Related publication:
San Millán, J., Cottineau‐Mugadza, C., & van Ham, M. (2025). From Flux to Capital: Distinguishing Patterns of Income and Wealth Segregation in the Netherlands. Population, Space and Place, 31:e70127. https://doi.org/10.1002/psp.70127

License:
Creative Commons Attribution 4.0 International (CC BY 4.0)

Description of the dataset:
This dataset contains indicators of household-level income and wealth inequality and residential segregation in the Netherlands. It derives from restricted, geo-coded register microdata provided by Statistics Netherlands (CBS) and used in the analyses published in the referenced article.
It includes:
- Household-level measures of income and wealth inequality for 2022, adjusted per household member, distinguishing financial and real estate wealth.
- Residential segregation indices (Rank-Ordered Information Theory Index, ROITI, and its spatial extension SROITI) for income and wealth from 2011–2022 at multiple spatial scales (micro: 500 m; macro: 4000 m).
- Demographic indicators for 500 m × 500 m grid cells covering the entire Dutch territory (2022).
- Income and wealth percentiles (1–100) and thresholds per capita and per adult.
- Wealth distribution by asset type (real estate and financial) and by migration background of household head (born in the Netherlands / abroad).

Purpose of the dataset:
To provide reproducible and accessible summary indicators that allow researchers to explore patterns of income and wealth inequality and segregation in the Netherlands.

File naming conventions:
- Files beginning with 01_ were created inside the secure CBS Remote Access (RA) environment.
- Files beginning with 02_, 03_, and 04_ are reproducible R scripts run outside the CBS RA environment.
- CSV files correspond to aggregated or derived indicators exported from CBS for public sharing.

File List and Structure:
01_*.R – Scripts executed in the CBS Remote Access environment using full-population microdata.
02_main_analysis.R – Performs main analyses on exported datasets.
03_visualization.R – Reproduces figures and maps presented in the article.
04_Gini.R – Computes Gini coefficients for income, total wealth, financial wealth, and real estate wealth.
inequality_household_2022.csv – Income and wealth inequality indicators at household level.
segregation_indicators_2011_2022.csv – ROITI and SROITI indices for income and wealth, by year and functional urban area.
demographics_grid_500m_2022.csv – Demographic and socioeconomic data for CBS grid cells.
wealth_percentiles_2022.csv – Wealth and income percentile thresholds per capita and per adult.
wealth_distribution_detailed_2022.csv – Wealth distribution by type and migration background.

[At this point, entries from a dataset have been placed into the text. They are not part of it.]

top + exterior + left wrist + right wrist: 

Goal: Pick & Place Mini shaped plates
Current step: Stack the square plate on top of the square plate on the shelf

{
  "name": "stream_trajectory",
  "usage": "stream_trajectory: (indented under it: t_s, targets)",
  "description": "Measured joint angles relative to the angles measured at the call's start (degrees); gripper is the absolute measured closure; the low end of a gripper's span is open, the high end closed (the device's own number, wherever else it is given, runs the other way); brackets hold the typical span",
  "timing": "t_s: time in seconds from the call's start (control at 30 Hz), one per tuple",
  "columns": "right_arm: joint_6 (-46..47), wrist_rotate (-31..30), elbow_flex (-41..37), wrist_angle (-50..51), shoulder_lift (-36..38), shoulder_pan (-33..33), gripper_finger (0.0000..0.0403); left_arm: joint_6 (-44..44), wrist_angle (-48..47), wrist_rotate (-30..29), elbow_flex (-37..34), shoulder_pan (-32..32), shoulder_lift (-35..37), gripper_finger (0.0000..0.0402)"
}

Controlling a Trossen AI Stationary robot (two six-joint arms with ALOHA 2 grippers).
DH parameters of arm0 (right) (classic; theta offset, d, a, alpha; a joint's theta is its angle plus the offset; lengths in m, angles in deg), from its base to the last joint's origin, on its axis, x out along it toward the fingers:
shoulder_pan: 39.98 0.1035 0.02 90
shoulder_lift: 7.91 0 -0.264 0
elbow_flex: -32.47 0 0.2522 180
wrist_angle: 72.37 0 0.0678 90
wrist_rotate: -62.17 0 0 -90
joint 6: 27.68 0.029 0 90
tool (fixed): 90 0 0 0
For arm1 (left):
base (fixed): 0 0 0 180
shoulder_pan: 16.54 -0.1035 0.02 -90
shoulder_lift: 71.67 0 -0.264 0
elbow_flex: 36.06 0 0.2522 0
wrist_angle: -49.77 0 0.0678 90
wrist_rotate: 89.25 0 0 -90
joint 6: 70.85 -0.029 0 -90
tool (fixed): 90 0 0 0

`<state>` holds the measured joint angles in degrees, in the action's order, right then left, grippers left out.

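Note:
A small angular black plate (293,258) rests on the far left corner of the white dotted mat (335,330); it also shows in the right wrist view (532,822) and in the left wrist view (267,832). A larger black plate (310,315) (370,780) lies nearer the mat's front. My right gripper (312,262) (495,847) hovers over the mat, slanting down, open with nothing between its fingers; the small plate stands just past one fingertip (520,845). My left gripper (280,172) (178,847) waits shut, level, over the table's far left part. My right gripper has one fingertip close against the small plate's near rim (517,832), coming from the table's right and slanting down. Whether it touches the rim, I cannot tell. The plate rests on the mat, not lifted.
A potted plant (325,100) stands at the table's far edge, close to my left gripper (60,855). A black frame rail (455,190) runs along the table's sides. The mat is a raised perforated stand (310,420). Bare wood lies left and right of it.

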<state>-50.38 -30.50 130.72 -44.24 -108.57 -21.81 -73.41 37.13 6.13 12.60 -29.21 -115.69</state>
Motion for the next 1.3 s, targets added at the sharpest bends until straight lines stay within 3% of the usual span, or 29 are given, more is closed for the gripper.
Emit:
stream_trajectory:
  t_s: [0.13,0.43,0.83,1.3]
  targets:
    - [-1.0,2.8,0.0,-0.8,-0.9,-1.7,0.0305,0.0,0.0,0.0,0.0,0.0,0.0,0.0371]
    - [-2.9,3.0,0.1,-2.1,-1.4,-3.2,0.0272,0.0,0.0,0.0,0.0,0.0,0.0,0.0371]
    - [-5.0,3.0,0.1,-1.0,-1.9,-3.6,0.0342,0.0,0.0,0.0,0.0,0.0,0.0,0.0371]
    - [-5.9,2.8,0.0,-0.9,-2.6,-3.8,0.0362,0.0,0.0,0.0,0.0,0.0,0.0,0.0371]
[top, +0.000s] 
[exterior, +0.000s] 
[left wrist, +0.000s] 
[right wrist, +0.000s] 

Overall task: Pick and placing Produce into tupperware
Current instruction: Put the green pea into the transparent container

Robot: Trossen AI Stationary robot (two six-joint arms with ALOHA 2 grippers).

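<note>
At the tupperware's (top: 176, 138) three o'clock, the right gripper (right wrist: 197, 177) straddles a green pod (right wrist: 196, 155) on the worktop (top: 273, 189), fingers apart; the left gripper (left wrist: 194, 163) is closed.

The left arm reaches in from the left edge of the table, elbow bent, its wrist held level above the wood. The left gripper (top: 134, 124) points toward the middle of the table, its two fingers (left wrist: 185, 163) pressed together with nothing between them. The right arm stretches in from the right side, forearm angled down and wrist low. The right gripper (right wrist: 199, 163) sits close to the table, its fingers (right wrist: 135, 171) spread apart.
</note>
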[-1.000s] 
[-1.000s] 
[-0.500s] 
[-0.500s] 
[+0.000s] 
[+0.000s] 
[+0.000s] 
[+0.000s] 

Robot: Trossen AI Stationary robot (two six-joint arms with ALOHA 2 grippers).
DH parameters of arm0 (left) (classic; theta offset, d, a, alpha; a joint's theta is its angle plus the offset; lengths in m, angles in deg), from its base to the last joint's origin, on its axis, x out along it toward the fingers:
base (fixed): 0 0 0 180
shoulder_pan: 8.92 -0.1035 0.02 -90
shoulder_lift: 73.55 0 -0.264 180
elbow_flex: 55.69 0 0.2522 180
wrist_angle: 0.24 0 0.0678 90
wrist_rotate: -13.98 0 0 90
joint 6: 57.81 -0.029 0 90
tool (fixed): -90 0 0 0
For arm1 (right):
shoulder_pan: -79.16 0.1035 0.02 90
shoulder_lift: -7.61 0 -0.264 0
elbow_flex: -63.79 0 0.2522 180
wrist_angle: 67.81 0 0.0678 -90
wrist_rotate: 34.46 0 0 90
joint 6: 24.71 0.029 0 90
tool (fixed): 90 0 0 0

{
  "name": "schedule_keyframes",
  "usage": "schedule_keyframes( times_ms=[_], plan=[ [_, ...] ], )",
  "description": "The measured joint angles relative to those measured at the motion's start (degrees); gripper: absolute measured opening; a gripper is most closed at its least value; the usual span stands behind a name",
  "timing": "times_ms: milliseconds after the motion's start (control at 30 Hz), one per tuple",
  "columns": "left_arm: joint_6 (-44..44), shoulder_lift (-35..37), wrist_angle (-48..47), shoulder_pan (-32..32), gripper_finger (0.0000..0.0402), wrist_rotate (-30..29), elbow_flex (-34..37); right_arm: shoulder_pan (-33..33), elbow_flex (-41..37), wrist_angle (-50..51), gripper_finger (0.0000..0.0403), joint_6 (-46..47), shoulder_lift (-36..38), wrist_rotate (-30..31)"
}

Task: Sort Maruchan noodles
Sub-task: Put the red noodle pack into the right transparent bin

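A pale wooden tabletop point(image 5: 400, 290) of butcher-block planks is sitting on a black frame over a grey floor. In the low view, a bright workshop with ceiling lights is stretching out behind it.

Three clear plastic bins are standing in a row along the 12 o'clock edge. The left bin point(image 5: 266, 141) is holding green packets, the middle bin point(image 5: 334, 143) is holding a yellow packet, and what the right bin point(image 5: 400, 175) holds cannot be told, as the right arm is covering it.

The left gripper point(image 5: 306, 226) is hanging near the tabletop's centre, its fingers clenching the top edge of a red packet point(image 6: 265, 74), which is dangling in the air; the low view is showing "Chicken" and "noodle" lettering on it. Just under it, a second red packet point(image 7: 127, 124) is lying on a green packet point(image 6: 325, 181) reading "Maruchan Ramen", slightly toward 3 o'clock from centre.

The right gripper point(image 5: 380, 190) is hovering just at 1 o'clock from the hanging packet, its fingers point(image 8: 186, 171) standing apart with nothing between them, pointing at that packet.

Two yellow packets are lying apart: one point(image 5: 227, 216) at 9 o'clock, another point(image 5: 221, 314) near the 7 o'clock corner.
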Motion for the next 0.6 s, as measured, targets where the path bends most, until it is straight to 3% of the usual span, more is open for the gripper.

2. Methodological Information
Data source:
Statistics Netherlands (CBS) register microdata (2011–2022) accessed via CBS Remote Access.
CBS Open Data for grid-cell demographics (500 m × 500 m).

Methods for data generation and processing (see the published paper for references):
- Income and wealth are computed per household and adjusted per capita.
- Wealth is decomposed into financial (deposits, investments, shares) and real estate (property) components.
- Segregation indices are computed using the Rank-Ordered Information Theory Index (ROITI; Reardon & Bischoff 2011) and its spatial variants (Yao et al. 2019).
- Spatial units: 100 m × 100 m CBS grid cells aggregated to 500 m and 4000 m local environments using Gaussian kernel decay.
- Functional Urban Areas follow OECD–EU definition (Dijkstra et al. 2019).
- Gini coefficients computed using ineq R package.

Software used:
R version 4.3.2 with tidyverse, sf, seg, ineq, data.table, ggplot2.

Quality assurance:
CBS data is validated through cross-source verification with tax registers and land registry.
Derived data checked for consistency and confidentiality compliance.

3. Data Specific Information
Tabular data format: CSV (UTF-8).
Column names: descriptive headers.
Units: euros (€) per household member for income/wealth; segregation indices range 0–1.
Missing data: empty cells (NA).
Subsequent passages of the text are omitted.